_Problem to work on_
Reproduce verbatim all of the data given below, but do not carry over the images.

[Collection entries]
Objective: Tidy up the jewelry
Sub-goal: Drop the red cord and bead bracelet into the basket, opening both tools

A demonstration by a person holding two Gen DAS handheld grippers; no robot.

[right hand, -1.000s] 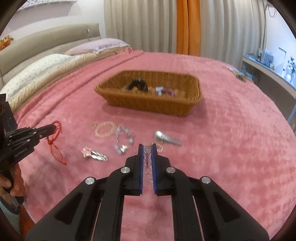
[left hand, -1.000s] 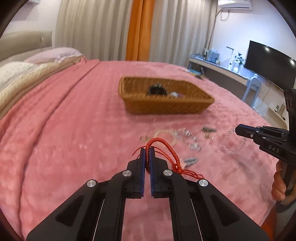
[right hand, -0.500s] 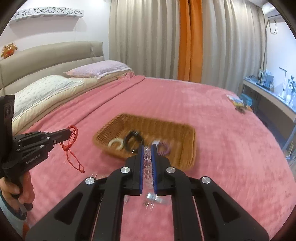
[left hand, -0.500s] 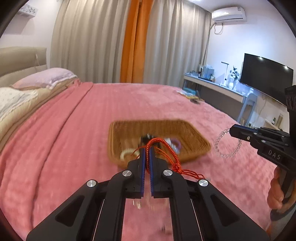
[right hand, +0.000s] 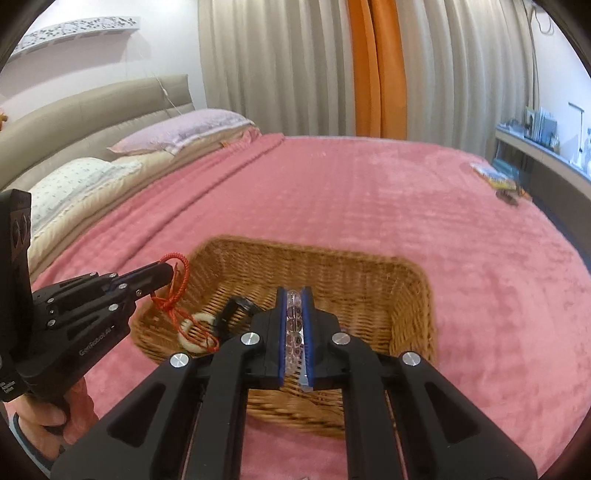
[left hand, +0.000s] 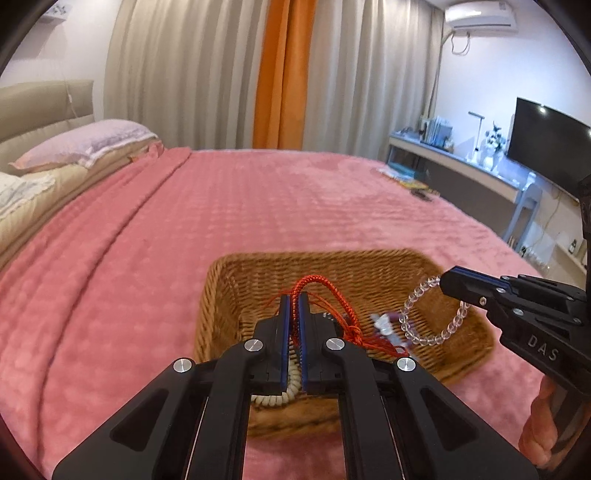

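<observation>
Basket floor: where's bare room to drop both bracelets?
Bare weave fills the basket's right and far half, up to the rim. Crowded at the near left: a white ring and a dark piece lie there. The red cord hangs over that corner; the bead bracelet hangs nearer the free side.

Two tools are in view — the left tool [left hand: 293, 301] and the right tool [right hand: 295, 295] — each clamped on one piece of jewelry. One red cord bracelet [left hand: 334, 295] sits in the left tool; one clear bead bracelet [left hand: 434, 321] sits in the right. One wicker basket [right hand: 406, 291] stands on the one bed [right hand: 369, 192]. Inside the basket, one cream coiled hair tie [right hand: 195, 330] and one black item [right hand: 236, 308] can be counted; a purplish piece [left hand: 388, 326] is blurred, so the full count inside is unclear. Two pillows [right hand: 181, 129] lie at the headboard — one lilac, one white with a small print. One orange curtain [left hand: 282, 74] hangs between pale ones, with one television [left hand: 546, 144] and one air conditioner [left hand: 480, 14].
</observation>
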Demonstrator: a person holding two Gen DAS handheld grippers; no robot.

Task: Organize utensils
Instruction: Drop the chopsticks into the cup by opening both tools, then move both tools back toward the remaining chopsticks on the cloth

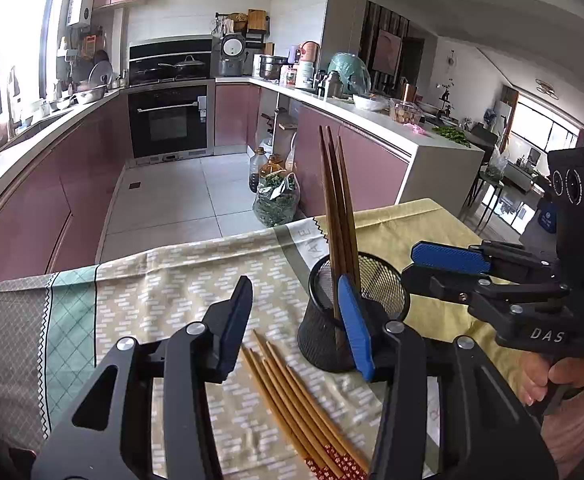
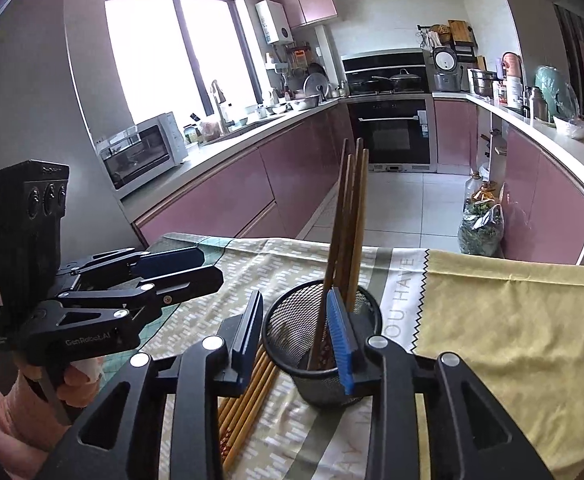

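Dark chopsticks (image 1: pixel 337 216) stood in the mesh cup (image 1: pixel 331 340); the left gripper (image 1: pixel 295 320) and right gripper (image 2: pixel 295 328) flanked it, fingers released, grasping nothing; lighter chopsticks (image 1: pixel 292 396) lay beside the cup, likely awaiting pickup.

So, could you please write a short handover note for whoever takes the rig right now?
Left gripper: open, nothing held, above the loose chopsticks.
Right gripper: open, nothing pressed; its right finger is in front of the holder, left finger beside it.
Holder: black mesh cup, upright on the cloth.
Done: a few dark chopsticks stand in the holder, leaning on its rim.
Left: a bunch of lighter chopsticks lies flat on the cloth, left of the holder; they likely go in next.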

_Expected output_
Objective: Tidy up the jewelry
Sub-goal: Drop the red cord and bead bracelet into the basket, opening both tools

A demonstration by a person holding two Gen DAS handheld grippers; no robot.

[right hand, -1.000s] 
[left hand, -1.000s] 
[right hand, -0.500s] 
[left hand, -0.500s] 
[right hand, +0.000s] 
[left hand, +0.000s] 

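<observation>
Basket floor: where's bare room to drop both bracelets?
Bare weave fills the basket's right and far half, up to the rim. Crowded at the near left: a white ring and a dark piece lie there. The red cord hangs over that corner; the bead bracelet hangs nearer the free side.

Two tools are in view — the left tool [left hand: 293, 301] and the right tool [right hand: 295, 295] — each clamped on one piece of jewelry. One red cord bracelet [left hand: 334, 295] sits in the left tool; one clear bead bracelet [left hand: 434, 321] sits in the right. One wicker basket [right hand: 406, 291] stands on the one bed [right hand: 369, 192]. Inside the basket, one cream coiled hair tie [right hand: 195, 330] and one black item [right hand: 236, 308] can be counted; a purplish piece [left hand: 388, 326] is blurred, so the full count inside is unclear. Two pillows [right hand: 181, 129] lie at the headboard — one lilac, one white with a small print. One orange curtain [left hand: 282, 74] hangs between pale ones, with one television [left hand: 546, 144] and one air conditioner [left hand: 480, 14].
</observation>
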Demonstrator: a person holding two Gen DAS handheld grippers; no robot.

Task: Organize utensils
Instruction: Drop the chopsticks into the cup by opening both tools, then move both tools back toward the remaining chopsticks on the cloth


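Dark chopsticks (image 1: pixel 337 216) stood in the mesh cup (image 1: pixel 331 340); the left gripper (image 1: pixel 295 320) and right gripper (image 2: pixel 295 328) flanked it, fingers released, grasping nothing; lighter chopsticks (image 1: pixel 292 396) lay beside the cup, likely awaiting pickup.

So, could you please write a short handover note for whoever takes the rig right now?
Left gripper: open, nothing held, above the loose chopsticks.
Right gripper: open, nothing pressed; its right finger is in front of the holder, left finger beside it.
Holder: black mesh cup, upright on the cloth.
Done: a few dark chopsticks stand in the holder, leaning on its rim.
Left: a bunch of lighter chopsticks lies flat on the cloth, left of the holder; they likely go in next.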

Nothing further is needed for the answer.